▶ **WORK REQUIRED**: Copy each line of the entries below that contains the string "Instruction".

▶ **SOURCE MATERIAL**:
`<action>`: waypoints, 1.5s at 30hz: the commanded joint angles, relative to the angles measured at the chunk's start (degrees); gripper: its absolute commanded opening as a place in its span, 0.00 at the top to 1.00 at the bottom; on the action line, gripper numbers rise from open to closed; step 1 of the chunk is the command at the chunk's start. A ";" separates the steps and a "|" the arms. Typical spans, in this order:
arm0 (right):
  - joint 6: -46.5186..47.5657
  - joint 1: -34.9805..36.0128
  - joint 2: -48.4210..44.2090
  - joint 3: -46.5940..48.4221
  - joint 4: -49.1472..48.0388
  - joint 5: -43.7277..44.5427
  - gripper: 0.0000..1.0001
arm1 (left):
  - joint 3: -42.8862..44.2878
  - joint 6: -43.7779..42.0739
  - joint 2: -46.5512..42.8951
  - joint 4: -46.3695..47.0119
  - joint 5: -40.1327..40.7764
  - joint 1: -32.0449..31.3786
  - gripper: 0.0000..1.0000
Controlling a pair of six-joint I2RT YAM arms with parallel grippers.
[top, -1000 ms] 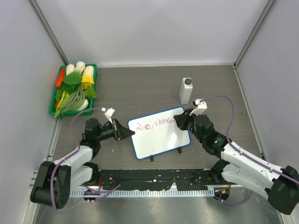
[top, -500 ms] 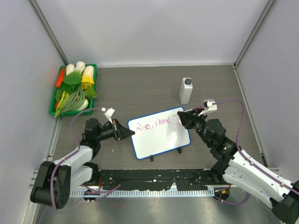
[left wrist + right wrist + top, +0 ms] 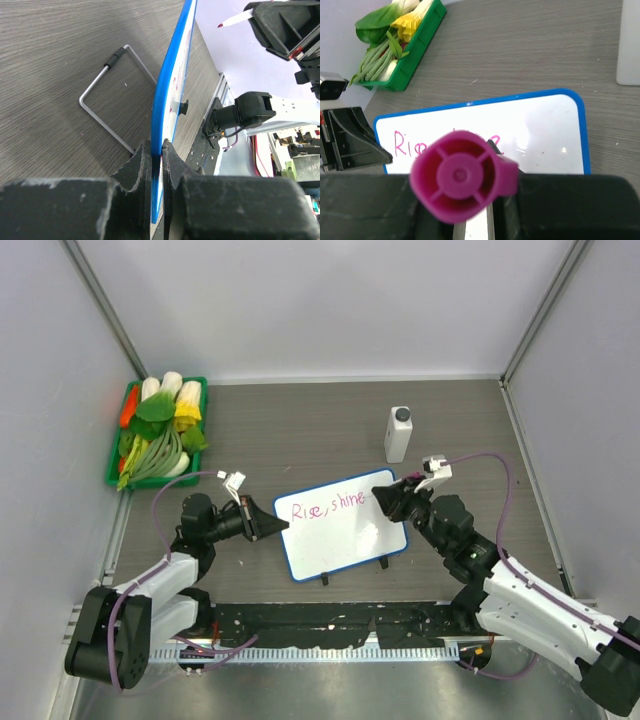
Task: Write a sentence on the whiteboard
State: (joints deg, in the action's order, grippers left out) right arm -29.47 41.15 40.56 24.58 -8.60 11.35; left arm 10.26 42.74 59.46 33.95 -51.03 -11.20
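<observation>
The whiteboard [image 3: 345,535] lies mid-table, blue-rimmed, tilted, on two black clip feet. The sentence [image 3: 320,507] shows as one pink line reading "Rise, shine". My left gripper [image 3: 272,525] is shut on the board's left rim; the left wrist view shows both jaws clamped on the blue edge [image 3: 172,95]. My right gripper [image 3: 390,500] is shut on a magenta marker [image 3: 461,175] over the board's upper right corner. The marker's back end hides most of the writing in the right wrist view; only "Ri" [image 3: 406,144] is clear.
A white bottle with a grey cap [image 3: 398,434] stands just behind the board's right corner. A green tray of vegetables [image 3: 158,430] sits at the far left. A bent wire stand [image 3: 107,97] lies on the table under the board.
My right gripper swung out to the right with the marker half a second ago and has come back over the board's upper right corner. The writing and the left gripper are unchanged.
</observation>
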 commanded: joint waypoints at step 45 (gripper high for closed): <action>1.70 15.62 11.91 -0.32 -18.54 3.94 0.99 | 2.92 -8.55 -5.23 -11.72 14.20 0.13 1.00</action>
State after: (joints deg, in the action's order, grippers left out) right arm -28.16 55.05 51.51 22.63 -20.23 12.64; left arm 14.24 39.05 55.55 22.00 -41.28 -11.88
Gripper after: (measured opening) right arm 0.201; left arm 0.102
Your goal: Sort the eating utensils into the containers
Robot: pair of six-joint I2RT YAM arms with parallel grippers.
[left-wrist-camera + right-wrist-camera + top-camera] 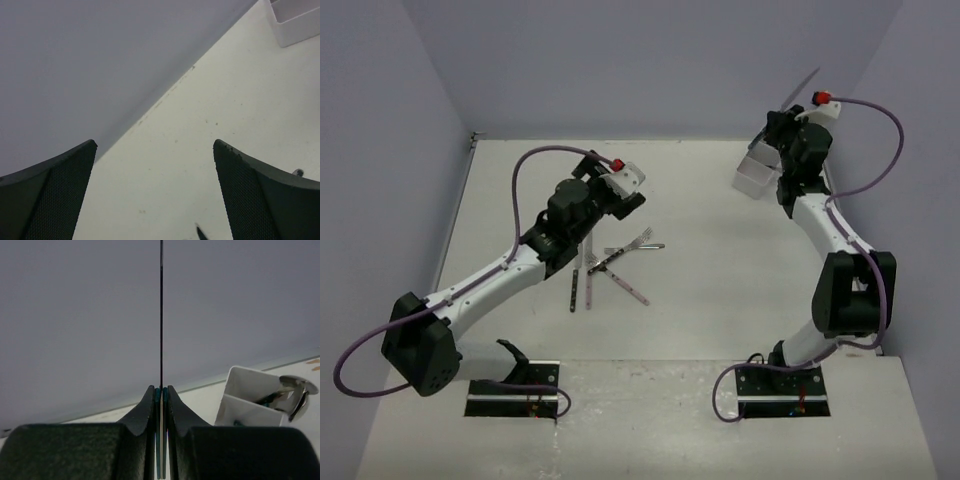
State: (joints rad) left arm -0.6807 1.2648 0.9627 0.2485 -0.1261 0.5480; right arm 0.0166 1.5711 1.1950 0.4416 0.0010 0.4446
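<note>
The right gripper point(161, 390) is pinched fully closed on a green-handled utensil point(161, 315). Its thin metal end stands straight up from between the fingers and is seen edge-on, so I cannot tell whether it is a knife or another piece. In the top view this gripper point(782, 125) is raised at the far right corner of the counter. The held utensil point(802, 88) slants up and away above the white divided bin point(755, 175), which stands at that corner just beside the gripper.

The left gripper point(155, 145) is spread wide with nothing between its fingers. From above it point(625, 203) hovers over the middle of the counter point(720, 300), just on the far side of the loose utensils point(605, 270).

The sorting looks partly done. From the right wrist, the bin point(250, 400) shows a partition, and one compartment holds spoons point(295, 387) whose shiny bowls poke above the rim. A bit of green shows low in the next compartment, too little to name.

The held piece is not yet in the bin. A handful remain on the counter's middle, well apart from the bin, among them a fork point(642, 240), a pink-handled piece point(630, 288) and some dark-handled ones lying crossed. So several trips appear to be left.
</note>
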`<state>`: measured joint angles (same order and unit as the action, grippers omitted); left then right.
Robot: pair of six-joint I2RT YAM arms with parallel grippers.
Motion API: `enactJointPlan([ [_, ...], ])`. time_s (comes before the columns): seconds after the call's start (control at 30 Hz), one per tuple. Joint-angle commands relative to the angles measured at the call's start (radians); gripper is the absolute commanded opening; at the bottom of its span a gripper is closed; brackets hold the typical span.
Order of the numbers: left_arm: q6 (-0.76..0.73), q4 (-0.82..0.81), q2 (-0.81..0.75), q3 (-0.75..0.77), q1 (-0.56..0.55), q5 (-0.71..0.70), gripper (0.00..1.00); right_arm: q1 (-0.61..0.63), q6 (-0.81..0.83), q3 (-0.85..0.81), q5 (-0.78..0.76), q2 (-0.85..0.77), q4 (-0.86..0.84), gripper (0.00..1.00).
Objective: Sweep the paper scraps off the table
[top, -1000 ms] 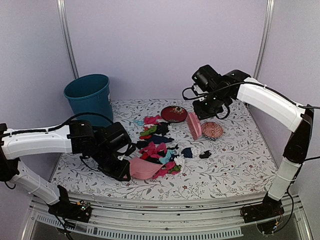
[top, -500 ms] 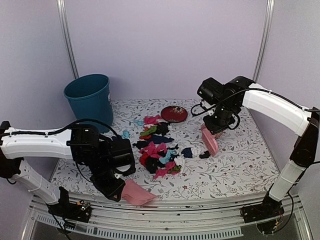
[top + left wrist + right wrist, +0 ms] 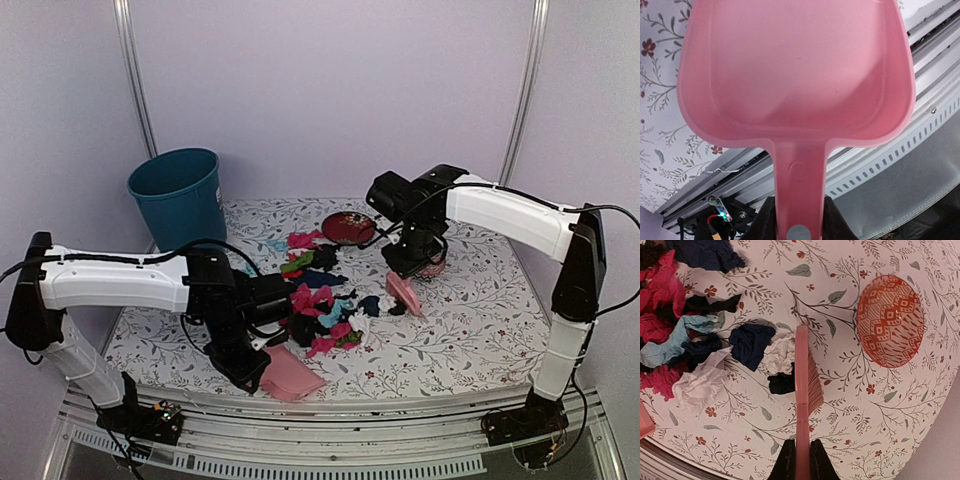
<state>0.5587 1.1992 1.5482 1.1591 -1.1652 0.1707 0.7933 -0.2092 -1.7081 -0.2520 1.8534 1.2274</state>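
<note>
A heap of paper scraps in black, pink, red, green and light blue lies in the middle of the table. My left gripper is shut on the handle of a pink dustpan, held empty at the table's near edge; it also shows in the left wrist view. My right gripper is shut on a pink brush, with its bristles against the right side of the heap. In the right wrist view the brush touches black and white scraps.
A teal bin stands at the back left. A dark-red plate lies behind the heap. A pink patterned dish lies right of the brush. The table's near edge and metal rail run just below the dustpan.
My right gripper has brought the brush left and down to the scraps. My left gripper has shifted the dustpan right along the near edge.
</note>
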Motion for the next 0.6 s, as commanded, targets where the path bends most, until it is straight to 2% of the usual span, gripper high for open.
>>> enactJointPlan([
  [0.0,-0.088,-0.091,0.065,0.047,0.042,-0.037,0.09,0.067,0.036,-0.083,0.156,0.059,-0.055,0.02],
  [0.23,-0.155,-0.204,0.175,0.091,0.103,-0.048,0.08,0.166,0.028,-0.175,0.341,0.133,-0.006,0.02],
  [0.43,-0.159,-0.264,0.22,0.127,0.104,-0.065,0.08,0.193,-0.005,-0.273,0.415,0.158,0.035,0.02],
  [0.57,-0.147,-0.321,0.195,0.083,0.09,-0.118,0.08,0.195,-0.041,-0.328,0.421,0.147,0.075,0.02],
])
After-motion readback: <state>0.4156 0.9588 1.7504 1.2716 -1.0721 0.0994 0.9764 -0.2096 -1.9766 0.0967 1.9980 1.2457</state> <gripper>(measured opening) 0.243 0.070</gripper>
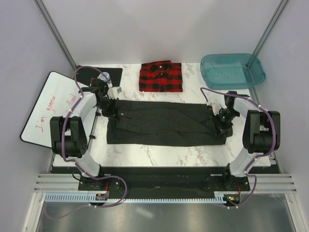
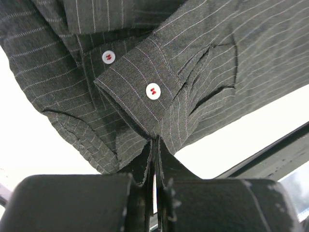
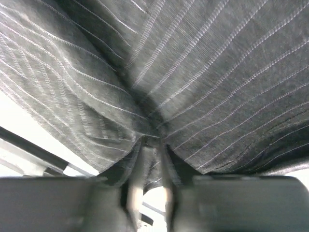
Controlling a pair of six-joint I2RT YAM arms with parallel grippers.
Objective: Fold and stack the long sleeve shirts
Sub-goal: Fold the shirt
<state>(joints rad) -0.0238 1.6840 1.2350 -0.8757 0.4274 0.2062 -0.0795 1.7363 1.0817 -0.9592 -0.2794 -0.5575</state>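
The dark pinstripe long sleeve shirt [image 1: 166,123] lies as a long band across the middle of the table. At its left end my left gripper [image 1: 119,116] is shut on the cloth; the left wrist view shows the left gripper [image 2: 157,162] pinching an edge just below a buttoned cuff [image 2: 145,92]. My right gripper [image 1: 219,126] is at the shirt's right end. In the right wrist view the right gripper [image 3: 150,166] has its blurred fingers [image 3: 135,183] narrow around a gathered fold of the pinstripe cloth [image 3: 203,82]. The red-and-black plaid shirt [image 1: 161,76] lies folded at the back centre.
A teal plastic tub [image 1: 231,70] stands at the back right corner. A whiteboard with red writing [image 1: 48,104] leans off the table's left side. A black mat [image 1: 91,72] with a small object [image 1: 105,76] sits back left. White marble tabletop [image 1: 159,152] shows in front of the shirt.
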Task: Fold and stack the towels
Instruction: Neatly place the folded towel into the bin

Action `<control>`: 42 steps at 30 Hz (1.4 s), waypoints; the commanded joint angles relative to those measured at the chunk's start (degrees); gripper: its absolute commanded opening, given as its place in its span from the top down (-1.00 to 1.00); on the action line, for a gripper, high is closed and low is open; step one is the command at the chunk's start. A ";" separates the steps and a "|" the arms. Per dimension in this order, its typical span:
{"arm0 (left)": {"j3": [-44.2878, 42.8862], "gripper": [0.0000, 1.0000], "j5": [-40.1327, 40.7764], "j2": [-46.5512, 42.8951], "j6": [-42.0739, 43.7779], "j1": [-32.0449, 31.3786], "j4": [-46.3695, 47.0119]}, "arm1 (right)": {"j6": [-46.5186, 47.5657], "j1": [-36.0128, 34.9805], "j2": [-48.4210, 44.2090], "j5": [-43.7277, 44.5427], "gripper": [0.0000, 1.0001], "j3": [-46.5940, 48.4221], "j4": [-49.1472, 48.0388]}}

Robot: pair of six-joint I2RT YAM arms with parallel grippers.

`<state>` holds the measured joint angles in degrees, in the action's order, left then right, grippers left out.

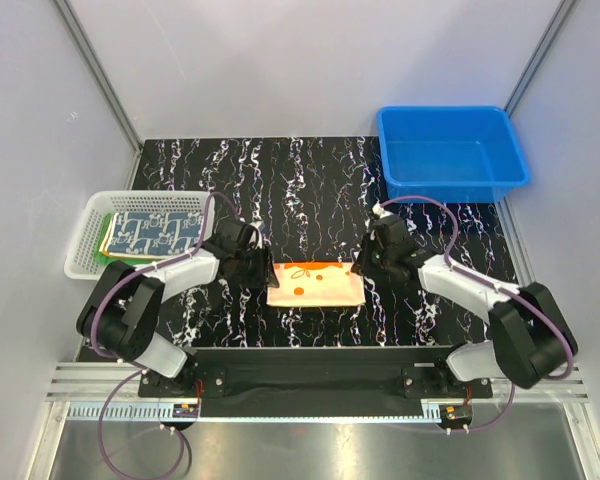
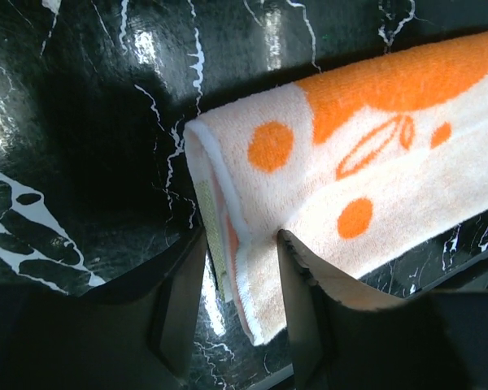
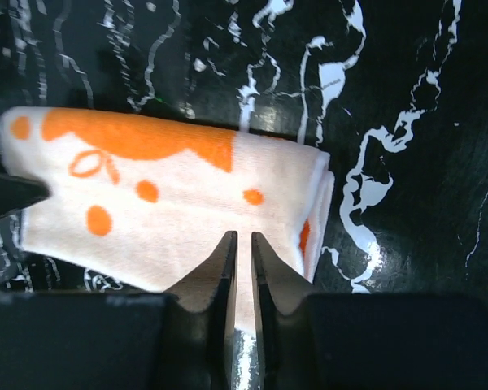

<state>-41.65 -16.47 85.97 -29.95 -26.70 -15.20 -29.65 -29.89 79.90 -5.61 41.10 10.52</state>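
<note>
Folded white terry towel with orange fox-face print lies centre of the black white-veined bench, between the arms. Left end effector: jaws apart, straddling the towel's left end. Right end effector: jaws nearly together, apparently pinching the near-right edge (thin layer only). Judgement: clamp both ends evenly and lift level, so the fold survives the carry to the white plastic basket at left.

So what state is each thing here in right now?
fox towel, folded, flat on table.
left gripper, open, astride towel's end.
right gripper, nearly shut, seemingly pinching towel's edge.
white basket, holds navy patterned towel atop others.
blue bin, empty.
</note>
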 commanded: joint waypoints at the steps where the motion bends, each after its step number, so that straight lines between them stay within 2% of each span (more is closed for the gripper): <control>1: 0.25 0.13 0.55 1.74 -1.77 -0.20 2.73 | 1.17 -0.43 -4.31 0.59 0.63 0.91 0.71; 5: 0.60 0.22 2.40 2.18 -2.74 -0.81 2.19 | 0.91 -0.43 -6.77 0.42 0.63 1.17 1.43; 10: -0.71 0.71 2.85 3.67 -2.39 -2.22 2.46 | 0.91 -0.43 -8.80 -0.63 0.61 1.00 0.90; 11: -1.06 0.91 2.50 3.94 -2.39 -2.83 2.46 | 1.26 -0.43 -8.79 -0.72 0.61 1.17 1.08; 12: -1.94 1.00 1.71 4.29 -2.21 -3.01 2.54 | 1.43 -0.52 -8.62 -0.72 0.61 1.43 1.16; 17: -4.14 1.00 1.00 2.90 -2.48 -3.36 -0.17 | 2.40 -0.43 -9.23 -0.90 0.58 1.18 1.52; 23: -12.66 1.00 12.15 -0.01 -0.81 -3.45 -16.06 | 3.37 -0.43 -11.34 0.24 0.56 0.21 2.22; 30: -15.65 1.00 16.28 -2.56 0.33 -3.36 -22.93 | 5.30 -0.35 -12.57 0.34 0.56 1.26 4.41; 35: -23.45 1.00 28.14 -3.88 3.58 -2.22 -33.99 | 5.30 -0.43 -14.41 -0.46 0.55 1.61 5.12; 42: -32.16 1.00 40.45 -5.90 10.34 1.64 -41.40 | 6.88 -0.43 -13.89 -0.99 0.54 3.98 5.91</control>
<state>-69.43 14.74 83.13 -23.86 -26.76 -51.64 -24.73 -29.89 66.59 -5.69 41.82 16.53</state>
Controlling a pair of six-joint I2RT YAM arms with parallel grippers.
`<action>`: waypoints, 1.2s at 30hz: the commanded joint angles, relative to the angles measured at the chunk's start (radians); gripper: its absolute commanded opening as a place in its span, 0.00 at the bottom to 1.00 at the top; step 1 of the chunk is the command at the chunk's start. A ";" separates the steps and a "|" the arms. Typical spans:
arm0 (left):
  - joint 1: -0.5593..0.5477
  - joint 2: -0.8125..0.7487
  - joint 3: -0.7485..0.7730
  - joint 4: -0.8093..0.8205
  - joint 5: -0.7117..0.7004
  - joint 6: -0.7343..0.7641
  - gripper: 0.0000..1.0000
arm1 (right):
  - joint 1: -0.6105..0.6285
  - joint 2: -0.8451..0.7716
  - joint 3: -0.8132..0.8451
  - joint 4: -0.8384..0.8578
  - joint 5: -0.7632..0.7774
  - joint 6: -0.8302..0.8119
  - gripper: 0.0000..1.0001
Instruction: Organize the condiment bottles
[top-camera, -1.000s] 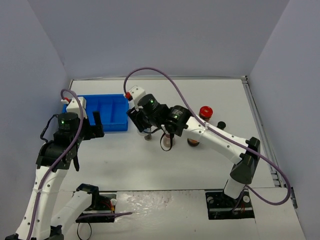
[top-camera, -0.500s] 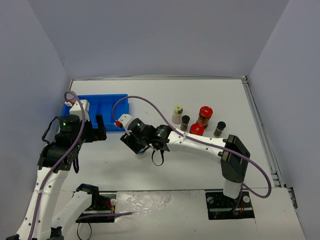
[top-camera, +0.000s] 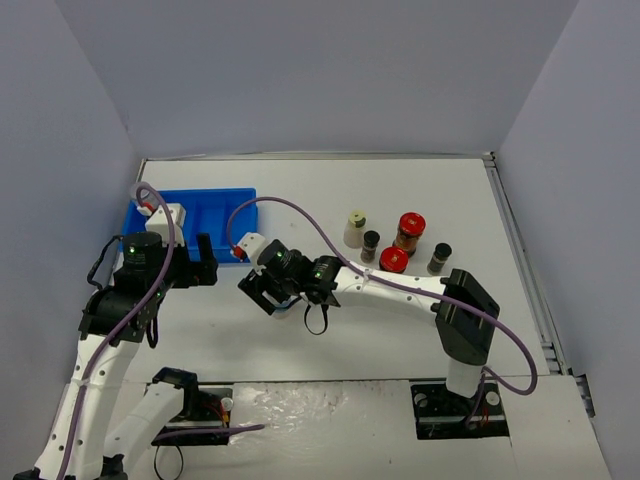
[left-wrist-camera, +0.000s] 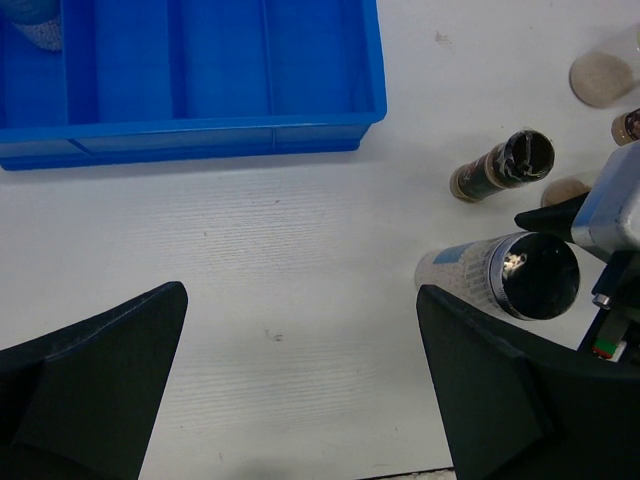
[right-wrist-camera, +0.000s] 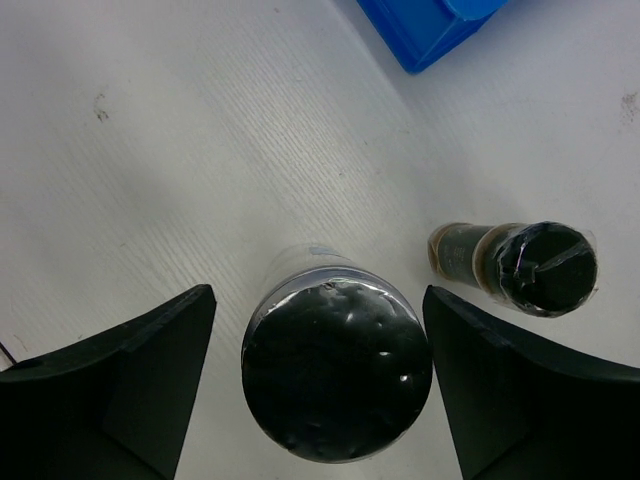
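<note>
Right claw (right-wrist-camera: 318, 295) stands open around the silver-lidded jar (right-wrist-camera: 336, 382), gripping nothing; jar upright on the tabletop (right-wrist-camera: 150, 150) near the blue tray (right-wrist-camera: 440, 30). Best lift straight up, clear of the black-capped jar (right-wrist-camera: 545, 268) beside it. Left claw (left-wrist-camera: 300, 295) gapes empty.

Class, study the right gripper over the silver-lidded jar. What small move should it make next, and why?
Probably lift the right gripper straight up and clear. It stands open with gaps on both sides of the jar, which rests unheld on the table, short of the blue tray. The open left gripper hovers facing it, seemingly placed to take it.
</note>
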 joint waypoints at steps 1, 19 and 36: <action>0.002 0.015 0.026 0.060 0.069 0.033 0.97 | 0.001 -0.114 0.008 0.054 0.003 0.002 0.92; -0.256 0.178 0.057 0.160 0.128 -0.049 0.97 | -0.247 -0.668 -0.088 -0.177 0.389 -0.032 1.00; -0.552 0.421 0.019 0.231 -0.058 -0.111 0.97 | -0.362 -0.775 -0.195 -0.172 0.390 0.019 1.00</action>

▶ **YOUR SOLUTION**:
Instruction: Neatly place the folded towel into the bin
Instruction: Organize the condiment bottles

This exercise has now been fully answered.